| Exercise |
Your reply should be the full listing, copied exactly.

| Entries provided |

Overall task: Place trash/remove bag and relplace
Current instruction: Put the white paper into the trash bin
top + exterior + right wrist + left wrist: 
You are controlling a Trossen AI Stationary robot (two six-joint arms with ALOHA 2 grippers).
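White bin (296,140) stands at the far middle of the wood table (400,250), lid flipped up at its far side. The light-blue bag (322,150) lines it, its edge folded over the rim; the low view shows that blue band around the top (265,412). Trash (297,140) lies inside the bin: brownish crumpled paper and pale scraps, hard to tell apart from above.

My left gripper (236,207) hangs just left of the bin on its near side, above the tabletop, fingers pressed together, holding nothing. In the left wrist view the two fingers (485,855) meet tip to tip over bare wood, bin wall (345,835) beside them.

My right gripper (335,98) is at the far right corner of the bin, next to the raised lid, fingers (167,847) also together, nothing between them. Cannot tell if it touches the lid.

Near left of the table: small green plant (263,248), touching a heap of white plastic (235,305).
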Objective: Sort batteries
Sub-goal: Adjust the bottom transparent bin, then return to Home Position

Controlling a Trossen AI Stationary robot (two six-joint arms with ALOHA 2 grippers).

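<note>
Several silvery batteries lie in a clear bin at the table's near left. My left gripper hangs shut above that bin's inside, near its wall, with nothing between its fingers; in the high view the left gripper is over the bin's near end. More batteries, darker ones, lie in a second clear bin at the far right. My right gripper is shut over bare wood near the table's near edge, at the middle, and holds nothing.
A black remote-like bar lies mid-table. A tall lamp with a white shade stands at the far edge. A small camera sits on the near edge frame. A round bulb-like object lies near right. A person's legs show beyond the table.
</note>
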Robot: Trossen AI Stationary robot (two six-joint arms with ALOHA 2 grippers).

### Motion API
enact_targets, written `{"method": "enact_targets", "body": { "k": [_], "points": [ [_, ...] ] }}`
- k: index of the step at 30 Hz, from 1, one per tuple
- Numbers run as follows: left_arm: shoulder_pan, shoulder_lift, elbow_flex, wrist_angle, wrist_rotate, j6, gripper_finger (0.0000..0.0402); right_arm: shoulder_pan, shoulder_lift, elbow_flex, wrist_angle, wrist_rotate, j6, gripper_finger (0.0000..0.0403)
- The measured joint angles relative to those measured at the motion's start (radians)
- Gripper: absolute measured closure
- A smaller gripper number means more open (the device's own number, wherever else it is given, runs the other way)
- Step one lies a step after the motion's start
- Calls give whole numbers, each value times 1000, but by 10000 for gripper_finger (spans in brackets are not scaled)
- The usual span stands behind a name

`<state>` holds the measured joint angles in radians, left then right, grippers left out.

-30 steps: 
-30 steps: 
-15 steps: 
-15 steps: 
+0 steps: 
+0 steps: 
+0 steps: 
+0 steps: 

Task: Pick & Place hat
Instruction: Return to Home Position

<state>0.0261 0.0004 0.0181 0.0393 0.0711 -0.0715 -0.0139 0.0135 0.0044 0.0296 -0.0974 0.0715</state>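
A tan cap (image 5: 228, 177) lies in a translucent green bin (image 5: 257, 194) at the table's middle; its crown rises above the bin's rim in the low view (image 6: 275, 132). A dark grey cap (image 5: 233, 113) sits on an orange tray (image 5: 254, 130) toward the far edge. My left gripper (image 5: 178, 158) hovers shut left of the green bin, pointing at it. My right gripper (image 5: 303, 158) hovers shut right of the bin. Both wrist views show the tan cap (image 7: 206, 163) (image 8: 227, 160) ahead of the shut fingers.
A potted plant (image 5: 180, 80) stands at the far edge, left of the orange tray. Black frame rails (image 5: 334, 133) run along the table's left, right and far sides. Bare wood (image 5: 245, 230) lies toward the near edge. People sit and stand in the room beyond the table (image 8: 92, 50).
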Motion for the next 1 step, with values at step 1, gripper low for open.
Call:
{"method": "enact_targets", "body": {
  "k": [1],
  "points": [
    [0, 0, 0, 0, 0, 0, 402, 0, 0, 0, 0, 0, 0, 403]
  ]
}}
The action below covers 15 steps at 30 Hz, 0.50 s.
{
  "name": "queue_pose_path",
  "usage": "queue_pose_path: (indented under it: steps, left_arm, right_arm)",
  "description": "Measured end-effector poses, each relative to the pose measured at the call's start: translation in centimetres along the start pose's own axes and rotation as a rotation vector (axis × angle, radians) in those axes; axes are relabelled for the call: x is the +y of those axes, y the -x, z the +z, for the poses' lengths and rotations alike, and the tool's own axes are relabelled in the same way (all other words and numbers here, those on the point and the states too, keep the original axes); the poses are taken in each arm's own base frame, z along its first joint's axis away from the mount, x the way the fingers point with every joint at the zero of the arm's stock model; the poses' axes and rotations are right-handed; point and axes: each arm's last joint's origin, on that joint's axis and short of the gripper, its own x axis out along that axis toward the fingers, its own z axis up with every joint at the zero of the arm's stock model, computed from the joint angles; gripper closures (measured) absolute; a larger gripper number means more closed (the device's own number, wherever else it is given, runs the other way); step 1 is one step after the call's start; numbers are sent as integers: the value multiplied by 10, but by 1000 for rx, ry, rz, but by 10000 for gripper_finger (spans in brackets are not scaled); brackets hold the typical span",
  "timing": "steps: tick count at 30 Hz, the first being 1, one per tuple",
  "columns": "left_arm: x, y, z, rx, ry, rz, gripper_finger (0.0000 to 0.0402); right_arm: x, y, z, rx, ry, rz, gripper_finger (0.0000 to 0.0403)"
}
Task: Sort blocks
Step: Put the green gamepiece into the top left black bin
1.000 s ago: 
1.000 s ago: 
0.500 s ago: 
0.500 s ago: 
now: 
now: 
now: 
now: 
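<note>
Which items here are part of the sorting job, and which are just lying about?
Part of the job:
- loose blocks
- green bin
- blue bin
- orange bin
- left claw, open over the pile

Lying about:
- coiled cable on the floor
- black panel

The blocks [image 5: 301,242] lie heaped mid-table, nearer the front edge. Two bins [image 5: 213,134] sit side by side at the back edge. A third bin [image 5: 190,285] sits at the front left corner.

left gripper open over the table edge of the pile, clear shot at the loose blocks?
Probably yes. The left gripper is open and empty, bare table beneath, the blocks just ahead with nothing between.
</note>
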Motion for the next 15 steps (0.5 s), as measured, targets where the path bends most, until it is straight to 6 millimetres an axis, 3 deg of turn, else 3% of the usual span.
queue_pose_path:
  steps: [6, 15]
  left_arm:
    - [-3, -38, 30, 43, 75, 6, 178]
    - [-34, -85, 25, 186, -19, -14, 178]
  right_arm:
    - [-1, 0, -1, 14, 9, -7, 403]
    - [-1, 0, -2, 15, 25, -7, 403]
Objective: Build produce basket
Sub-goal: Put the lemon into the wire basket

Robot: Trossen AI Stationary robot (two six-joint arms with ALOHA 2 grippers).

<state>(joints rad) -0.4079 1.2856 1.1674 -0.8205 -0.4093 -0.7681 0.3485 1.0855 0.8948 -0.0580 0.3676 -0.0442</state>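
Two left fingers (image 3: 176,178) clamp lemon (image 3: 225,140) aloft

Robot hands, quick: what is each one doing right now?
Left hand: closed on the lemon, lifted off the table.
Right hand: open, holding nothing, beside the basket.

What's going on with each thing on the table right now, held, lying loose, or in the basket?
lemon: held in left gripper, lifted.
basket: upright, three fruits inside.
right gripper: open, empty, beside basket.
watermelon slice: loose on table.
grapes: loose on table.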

| Written answer |
Overall task: Place trash/remove bag and relplace
Current instruction: Put the white paper into the trash bin
top + exterior + right wrist + left wrist: 
You are controlling a Trossen AI Stationary robot (two six-joint arms with ALOHA 2 grippers).
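White bin (296,140) stands at the far middle of the wood table (400,250), lid flipped up at its far side. The light-blue bag (322,150) lines it, its edge folded over the rim; the low view shows that blue band around the top (265,412). Trash (297,140) lies inside the bin: brownish crumpled paper and pale scraps, hard to tell apart from above.

My left gripper (236,207) hangs just left of the bin on its near side, above the tabletop, fingers pressed together, holding nothing. In the left wrist view the two fingers (485,855) meet tip to tip over bare wood, bin wall (345,835) beside them.

My right gripper (335,98) is at the far right corner of the bin, next to the raised lid, fingers (167,847) also together, nothing between them. Cannot tell if it touches the lid.

Near left of the table: small green plant (263,248), touching a heap of white plastic (235,305).
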Objective: Sort batteries
Sub-goal: Adjust the bottom transparent bin, then return to Home Position

Controlling a Trossen AI Stationary robot (two six-joint arms with ALOHA 2 grippers).

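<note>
Several silvery batteries lie in a clear bin at the table's near left. My left gripper hangs shut above that bin's inside, near its wall, with nothing between its fingers; in the high view the left gripper is over the bin's near end. More batteries, darker ones, lie in a second clear bin at the far right. My right gripper is shut over bare wood near the table's near edge, at the middle, and holds nothing.
A black remote-like bar lies mid-table. A tall lamp with a white shade stands at the far edge. A small camera sits on the near edge frame. A round bulb-like object lies near right. A person's legs show beyond the table.
</note>
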Robot: Trossen AI Stationary robot (two six-joint arms with ALOHA 2 grippers).

### Motion API
enact_targets, written `{"method": "enact_targets", "body": { "k": [_], "points": [ [_, ...] ] }}`
- k: index of the step at 30 Hz, from 1, one per tuple
- Numbers run as follows: left_arm: shoulder_pan, shoulder_lift, elbow_flex, wrist_angle, wrist_rotate, j6, gripper_finger (0.0000..0.0402); right_arm: shoulder_pan, shoulder_lift, elbow_flex, wrist_angle, wrist_rotate, j6, gripper_finger (0.0000..0.0403)
- The measured joint angles relative to those measured at the motion's start (radians)
- Gripper: absolute measured closure
- A smaller gripper number means more open (the device's own number, wherever else it is given, runs the other way)
- Step one lies a step after the motion's start
- Calls give whole numbers, each value times 1000, but by 10000 for gripper_finger (spans in brackets are not scaled)
- The usual span stands behind a name

`<state>` holds the measured joint angles in radians, left then right, grippers left out.

-30 steps: 
-30 steps: 
-15 steps: 
-15 steps: 
+0 steps: 
+0 steps: 
+0 steps: 
+0 steps: 

Task: Pick & Place hat
Instruction: Return to Home Position

<state>0.0261 0.0004 0.0181 0.0393 0.0711 -0.0715 -0.0139 0.0135 0.0044 0.0296 -0.0974 0.0715</state>
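A tan cap (image 5: 228, 177) lies in a translucent green bin (image 5: 257, 194) at the table's middle; its crown rises above the bin's rim in the low view (image 6: 275, 132). A dark grey cap (image 5: 233, 113) sits on an orange tray (image 5: 254, 130) toward the far edge. My left gripper (image 5: 178, 158) hovers shut left of the green bin, pointing at it. My right gripper (image 5: 303, 158) hovers shut right of the bin. Both wrist views show the tan cap (image 7: 206, 163) (image 8: 227, 160) ahead of the shut fingers.
A potted plant (image 5: 180, 80) stands at the far edge, left of the orange tray. Black frame rails (image 5: 334, 133) run along the table's left, right and far sides. Bare wood (image 5: 245, 230) lies toward the near edge. People sit and stand in the room beyond the table (image 8: 92, 50).
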Motion for the next 1 step, with values at step 1, gripper low for open.
Call:
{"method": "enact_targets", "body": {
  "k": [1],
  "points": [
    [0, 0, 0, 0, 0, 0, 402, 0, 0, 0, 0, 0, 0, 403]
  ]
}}
The action below covers 15 steps at 30 Hz, 0.50 s.
{
  "name": "queue_pose_path",
  "usage": "queue_pose_path: (indented under it: steps, left_arm, right_arm)",
  "description": "Measured end-effector poses, each relative to the pose measured at the call's start: translation in centimetres along the start pose's own axes and rotation as a rotation vector (axis × angle, radians) in those axes; axes are relabelled for the call: x is the +y of those axes, y the -x, z the +z, for the poses' lengths and rotations alike, and the tool's own axes are relabelled in the same way (all other words and numbers here, those on the point and the states too, keep the original axes); the poses are taken in each arm's own base frame, z along its first joint's axis away from the mount, x the way the fingers point with every joint at the zero of the arm's stock model; the poses' axes and rotations are right-handed; point and axes: each arm's last joint's origin, on that joint's axis and short of the gripper, its own x axis out along that axis toward the fingers, its own z axis up with every joint at the zero of the arm's stock model, computed from the joint angles; gripper closures (measured) absolute; a larger gripper number means more closed (the device's own number, wherever else it is given, runs the other way); step 1 is one step after the call's start; numbers are sent as integers: the value multiplied by 10, but by 1000 for rx, ry, rz, but by 10000 for gripper_finger (spans in brackets are not scaled); brackets hold the typical span",
  "timing": "steps: tick count at 30 Hz, the first being 1, one per tuple",
  "columns": "left_arm: x, y, z, rx, ry, rz, gripper_finger (0.0000 to 0.0402); right_arm: x, y, z, rx, ry, rz, gripper_finger (0.0000 to 0.0403)"
}
Task: Sort blocks
Step: Put the green gamepiece into the top left black bin
1.000 s ago: 
1.000 s ago: 
0.500 s ago: 
0.500 s ago: 
now: 
now: 
now: 
now: 
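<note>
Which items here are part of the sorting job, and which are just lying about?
Part of the job:
- loose blocks
- green bin
- blue bin
- orange bin
- left claw, open over the pile

Lying about:
- coiled cable on the floor
- black panel

The blocks [image 5: 301,242] lie heaped mid-table, nearer the front edge. Two bins [image 5: 213,134] sit side by side at the back edge. A third bin [image 5: 190,285] sits at the front left corner.

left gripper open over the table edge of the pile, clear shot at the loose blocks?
Probably yes. The left gripper is open and empty, bare table beneath, the blocks just ahead with nothing between.
</note>
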Motion for the next 15 steps (0.5 s), as measured, targets where the path bends most, until it is straight to 6 millimetres an axis, 3 deg of turn, else 3% of the usual span.
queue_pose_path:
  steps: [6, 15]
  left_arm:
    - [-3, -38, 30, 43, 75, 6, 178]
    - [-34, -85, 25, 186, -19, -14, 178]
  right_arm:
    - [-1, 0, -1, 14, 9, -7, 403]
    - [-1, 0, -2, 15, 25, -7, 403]
Objective: Build produce basket
Sub-goal: Put the lemon into the wire basket

Robot: Trossen AI Stationary robot (two six-joint arms with ALOHA 2 grippers).

<state>(joints rad) -0.4079 1.2856 1.1674 -0.8205 -0.4093 -0.7681 0.3485 1.0855 0.8948 -0.0580 0.3676 -0.0442</state>
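Two left fingers (image 3: 176,178) clamp lemon (image 3: 225,140) aloft

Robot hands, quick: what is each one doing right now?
Left hand: closed on the lemon, lifted off the table.
Right hand: open, holding nothing, beside the basket.

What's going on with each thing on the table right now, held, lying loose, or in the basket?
lemon: held in left gripper, lifted.
basket: upright, three fruits inside.
right gripper: open, empty, beside basket.
watermelon slice: loose on table.
grapes: loose on table.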

No additional answer is expected.